Work instruction
Return every line from the records below in which the word "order" is found.
==============================
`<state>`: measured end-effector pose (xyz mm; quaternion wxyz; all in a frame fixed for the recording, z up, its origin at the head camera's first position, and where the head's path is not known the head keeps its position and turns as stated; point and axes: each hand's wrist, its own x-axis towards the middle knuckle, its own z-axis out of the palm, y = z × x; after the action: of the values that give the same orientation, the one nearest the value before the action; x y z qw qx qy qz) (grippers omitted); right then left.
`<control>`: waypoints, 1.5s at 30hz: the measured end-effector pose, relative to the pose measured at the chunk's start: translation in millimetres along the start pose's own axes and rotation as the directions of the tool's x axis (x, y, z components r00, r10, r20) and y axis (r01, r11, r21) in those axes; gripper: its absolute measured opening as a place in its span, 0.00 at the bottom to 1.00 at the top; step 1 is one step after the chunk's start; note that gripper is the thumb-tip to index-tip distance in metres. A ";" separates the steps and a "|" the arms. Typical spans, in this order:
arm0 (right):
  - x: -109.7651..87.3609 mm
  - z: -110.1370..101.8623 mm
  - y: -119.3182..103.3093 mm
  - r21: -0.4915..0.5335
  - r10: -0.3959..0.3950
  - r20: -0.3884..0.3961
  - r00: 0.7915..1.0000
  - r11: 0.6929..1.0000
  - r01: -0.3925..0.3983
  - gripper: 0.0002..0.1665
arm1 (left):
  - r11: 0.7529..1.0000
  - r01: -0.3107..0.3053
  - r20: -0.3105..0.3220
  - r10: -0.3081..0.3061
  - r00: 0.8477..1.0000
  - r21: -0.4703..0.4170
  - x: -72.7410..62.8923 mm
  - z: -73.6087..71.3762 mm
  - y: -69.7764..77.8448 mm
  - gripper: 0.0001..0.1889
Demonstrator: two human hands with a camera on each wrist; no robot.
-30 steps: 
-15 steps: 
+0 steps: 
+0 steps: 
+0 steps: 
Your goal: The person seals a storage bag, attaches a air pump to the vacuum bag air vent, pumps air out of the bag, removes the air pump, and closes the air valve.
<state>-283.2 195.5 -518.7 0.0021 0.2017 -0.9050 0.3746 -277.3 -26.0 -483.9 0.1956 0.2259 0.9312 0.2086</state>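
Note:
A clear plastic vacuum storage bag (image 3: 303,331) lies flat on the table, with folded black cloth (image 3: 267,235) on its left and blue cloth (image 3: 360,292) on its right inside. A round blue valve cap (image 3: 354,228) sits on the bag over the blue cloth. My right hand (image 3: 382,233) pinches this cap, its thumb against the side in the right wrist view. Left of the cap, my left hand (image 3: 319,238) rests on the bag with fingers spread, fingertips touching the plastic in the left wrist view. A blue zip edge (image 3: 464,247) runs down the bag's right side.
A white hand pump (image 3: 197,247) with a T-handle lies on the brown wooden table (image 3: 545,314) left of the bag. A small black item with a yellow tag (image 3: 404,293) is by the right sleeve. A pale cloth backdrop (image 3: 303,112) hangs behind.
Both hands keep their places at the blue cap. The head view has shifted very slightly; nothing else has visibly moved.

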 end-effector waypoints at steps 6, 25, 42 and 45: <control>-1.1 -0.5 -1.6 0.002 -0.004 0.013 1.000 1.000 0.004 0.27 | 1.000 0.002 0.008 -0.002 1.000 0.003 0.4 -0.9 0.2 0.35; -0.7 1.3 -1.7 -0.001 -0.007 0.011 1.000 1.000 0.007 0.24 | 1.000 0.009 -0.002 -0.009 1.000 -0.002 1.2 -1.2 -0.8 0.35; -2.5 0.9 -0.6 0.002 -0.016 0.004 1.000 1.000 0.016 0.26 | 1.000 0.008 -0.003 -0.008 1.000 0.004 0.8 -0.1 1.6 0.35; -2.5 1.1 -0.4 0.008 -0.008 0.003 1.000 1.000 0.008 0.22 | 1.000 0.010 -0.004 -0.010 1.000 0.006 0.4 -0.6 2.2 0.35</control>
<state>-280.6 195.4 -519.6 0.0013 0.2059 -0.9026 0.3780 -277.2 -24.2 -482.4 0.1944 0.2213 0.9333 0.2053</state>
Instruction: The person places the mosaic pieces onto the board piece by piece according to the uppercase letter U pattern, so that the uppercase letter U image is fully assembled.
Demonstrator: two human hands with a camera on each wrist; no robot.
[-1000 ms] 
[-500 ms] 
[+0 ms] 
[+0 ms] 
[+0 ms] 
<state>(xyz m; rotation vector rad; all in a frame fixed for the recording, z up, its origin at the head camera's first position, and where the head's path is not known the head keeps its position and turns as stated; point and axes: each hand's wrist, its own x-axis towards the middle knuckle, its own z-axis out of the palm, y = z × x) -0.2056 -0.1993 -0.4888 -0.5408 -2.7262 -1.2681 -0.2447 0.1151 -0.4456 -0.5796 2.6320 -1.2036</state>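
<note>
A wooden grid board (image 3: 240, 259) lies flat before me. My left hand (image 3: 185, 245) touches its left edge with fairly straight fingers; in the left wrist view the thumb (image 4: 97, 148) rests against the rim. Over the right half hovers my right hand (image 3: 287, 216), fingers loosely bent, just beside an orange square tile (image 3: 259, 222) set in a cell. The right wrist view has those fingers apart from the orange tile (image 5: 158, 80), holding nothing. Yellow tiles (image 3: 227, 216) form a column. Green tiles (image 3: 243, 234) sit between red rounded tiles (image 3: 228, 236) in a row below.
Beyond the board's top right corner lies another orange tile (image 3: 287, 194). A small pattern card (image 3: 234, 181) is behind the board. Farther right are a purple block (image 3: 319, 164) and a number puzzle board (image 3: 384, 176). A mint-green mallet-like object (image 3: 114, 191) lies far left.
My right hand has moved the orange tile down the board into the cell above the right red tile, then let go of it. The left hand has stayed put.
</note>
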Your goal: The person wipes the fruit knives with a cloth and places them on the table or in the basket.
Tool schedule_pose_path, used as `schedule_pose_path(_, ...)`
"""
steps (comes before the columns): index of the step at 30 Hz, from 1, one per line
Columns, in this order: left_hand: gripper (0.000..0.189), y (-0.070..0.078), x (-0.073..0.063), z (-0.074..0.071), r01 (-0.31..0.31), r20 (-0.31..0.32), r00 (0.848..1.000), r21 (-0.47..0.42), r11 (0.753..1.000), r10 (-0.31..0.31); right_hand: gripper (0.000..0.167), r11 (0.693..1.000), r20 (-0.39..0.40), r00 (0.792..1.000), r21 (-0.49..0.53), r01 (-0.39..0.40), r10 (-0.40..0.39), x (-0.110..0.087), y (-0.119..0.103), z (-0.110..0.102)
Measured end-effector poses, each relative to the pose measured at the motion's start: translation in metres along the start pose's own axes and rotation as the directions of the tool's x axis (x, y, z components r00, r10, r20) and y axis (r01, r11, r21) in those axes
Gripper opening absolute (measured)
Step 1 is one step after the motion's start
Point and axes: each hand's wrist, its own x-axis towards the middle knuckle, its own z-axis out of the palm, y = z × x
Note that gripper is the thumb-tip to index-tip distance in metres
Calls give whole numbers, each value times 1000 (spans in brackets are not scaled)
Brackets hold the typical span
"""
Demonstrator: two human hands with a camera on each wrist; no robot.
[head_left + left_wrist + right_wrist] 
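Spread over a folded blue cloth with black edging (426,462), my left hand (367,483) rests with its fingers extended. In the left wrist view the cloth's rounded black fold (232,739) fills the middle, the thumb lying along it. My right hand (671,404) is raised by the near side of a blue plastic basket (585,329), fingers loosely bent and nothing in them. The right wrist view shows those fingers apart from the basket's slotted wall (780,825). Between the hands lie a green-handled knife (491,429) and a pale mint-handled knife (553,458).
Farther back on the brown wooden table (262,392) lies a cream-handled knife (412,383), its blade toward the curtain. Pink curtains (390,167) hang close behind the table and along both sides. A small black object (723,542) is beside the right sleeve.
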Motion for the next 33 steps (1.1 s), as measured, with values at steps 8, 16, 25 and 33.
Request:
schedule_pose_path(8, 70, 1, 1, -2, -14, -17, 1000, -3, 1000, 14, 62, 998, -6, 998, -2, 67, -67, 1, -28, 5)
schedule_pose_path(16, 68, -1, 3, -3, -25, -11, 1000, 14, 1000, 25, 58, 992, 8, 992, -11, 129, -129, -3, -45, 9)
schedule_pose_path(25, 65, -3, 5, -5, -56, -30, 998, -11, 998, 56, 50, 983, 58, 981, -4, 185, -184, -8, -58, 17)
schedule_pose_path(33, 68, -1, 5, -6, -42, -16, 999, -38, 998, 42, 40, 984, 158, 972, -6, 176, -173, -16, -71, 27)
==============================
Exercise output
`<control>`: waypoints, 1.5s at 30hz: the measured end-effector pose, relative to the pose measured at the chunk's start: translation in millimetres along the start pose's own axes and rotation as the directions of the tool's x axis (x, y, z components r00, r10, r20) and y axis (r01, r11, r21) in those axes; gripper: its absolute measured opening as a place in its span, 0.00 at the bottom to 1.00 at the top; step 1 is one step after the chunk's start; note that gripper is the thumb-tip to index-tip distance in metres. A ";" separates the steps and a "|" the arms. Typical spans, in this order:
Columns, in this order: left_hand: gripper (0.000..0.189), y (-0.070..0.078), x (-0.073..0.063), z (-0.074..0.071), r01 (-0.31..0.31), r20 (-0.31..0.32), r00 (0.848..1.000), r21 (-0.47..0.42), r11 (0.753..1.000), r10 (-0.31..0.31); right_hand: gripper (0.000..0.167), r11 (0.693..1.000), r20 (-0.39..0.40), r00 (0.792..1.000), r21 (-0.49..0.53), r01 (-0.39..0.40), r10 (-0.40..0.39), x (-0.110..0.087), y (-0.119..0.103), z (-0.110..0.102)

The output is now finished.